Source: BioMed Research International Published:2021


Abstract

Purpose. Sepsis originates from the host inflammatory response, especially to bacterial infections, and is considered one of the main causes of death in intensive care units. Various agents have been developed to inhibit mediators of the inflammatory response; one prospective agent is β-sitosterol (βS), a phytosterol with a structure similar to cholesterol. This study is aimed at evaluating the effects of βS on the biomarkers of inflammation and liver function in cecal ligation and puncture- (CLP-) induced septic rats. Methods. Thirty male Wistar rats were divided equally into six groups as follows: sham, CLP, CLP+dexamethasone (DX, 0.2 mg/kg), CLP+βS (1 mg/kg), CLP+imipenem (IMI, 20 mg/kg), and CLP+IMI (20 mg/kg)+βS (1 mg/kg). Serum levels of IL-1β, IL-6, IL-10, AST, ALT, and liver glutathione (GSH) were assessed by ELISA. Liver expression levels of TNF-α and NF-κBi mRNAs were evaluated by RT-qPCR. Results. Serum concentrations of IL-1β, IL-6, IL-10, ALT, and AST and mRNA levels of TNF-α and NF-κBi were all significantly higher in septic rats than in normal rats (p<0.05).

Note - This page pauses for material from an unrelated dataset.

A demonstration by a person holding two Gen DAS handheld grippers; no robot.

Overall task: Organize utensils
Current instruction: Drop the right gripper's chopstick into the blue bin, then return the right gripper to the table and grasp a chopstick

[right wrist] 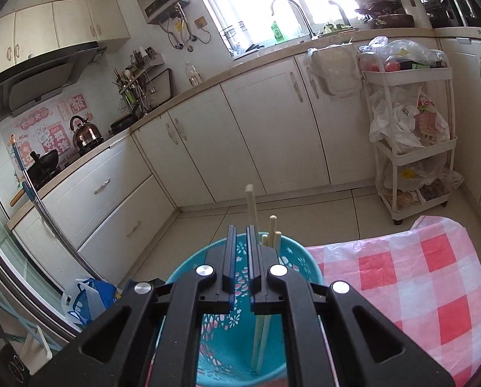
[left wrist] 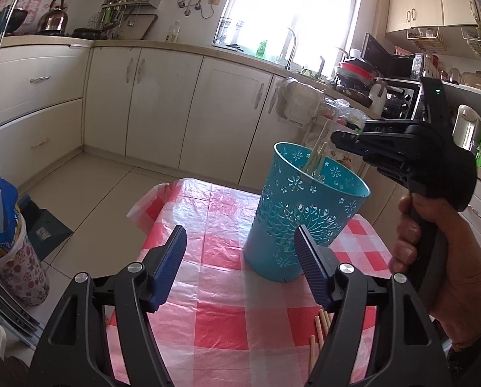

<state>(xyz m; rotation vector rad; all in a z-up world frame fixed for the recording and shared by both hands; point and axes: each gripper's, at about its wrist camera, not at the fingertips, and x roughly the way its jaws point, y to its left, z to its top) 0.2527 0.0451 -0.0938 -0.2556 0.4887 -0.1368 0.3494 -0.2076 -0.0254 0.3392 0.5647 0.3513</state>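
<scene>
A teal perforated holder [left wrist: 305,213] stands on the red-checked tablecloth [left wrist: 221,319], with pale chopsticks [left wrist: 318,158] upright inside. More chopsticks [left wrist: 319,332] lie on the cloth by my left gripper's right finger. My left gripper [left wrist: 240,245] is open and empty, just in front of the holder. My right gripper [right wrist: 240,235] hovers above the holder [right wrist: 240,348], jaws nearly closed with a narrow empty gap; the chopsticks [right wrist: 271,232] stand just to its right, apart from it. It also shows in the left wrist view [left wrist: 337,137].
White kitchen cabinets [left wrist: 163,103] run behind the table. A white trolley [right wrist: 411,129] with bags stands by the counter. A floral bin with a blue bag [left wrist: 11,251] sits left of the table. Tiled floor [left wrist: 88,190] lies beyond the table edge.
</scene>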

Liver GSH content was markedly lower in the CLP group than that in the sham group. βS-treated rats had remarkably lower levels of IL-1β, IL-6, IL-10, TNF-α, NF-κBi, AST, and ALT (51.79%, 62.63%, 41.46%, 54.35%, 94.37%, 95.30%, 34.87%, and 46.53% lower, respectively) and greater liver GSH content (35.71% greater) compared to the CLP group (p<0.05). Conclusion. βS may play a protective role in the septic process by mitigating inflammation. This effect is at least partly mediated by inhibition of the NF-κB signaling pathway. Thus, βS can be considered as a supplementary treatment in septic patients. © 2021 Sara Kasirzadeh et al.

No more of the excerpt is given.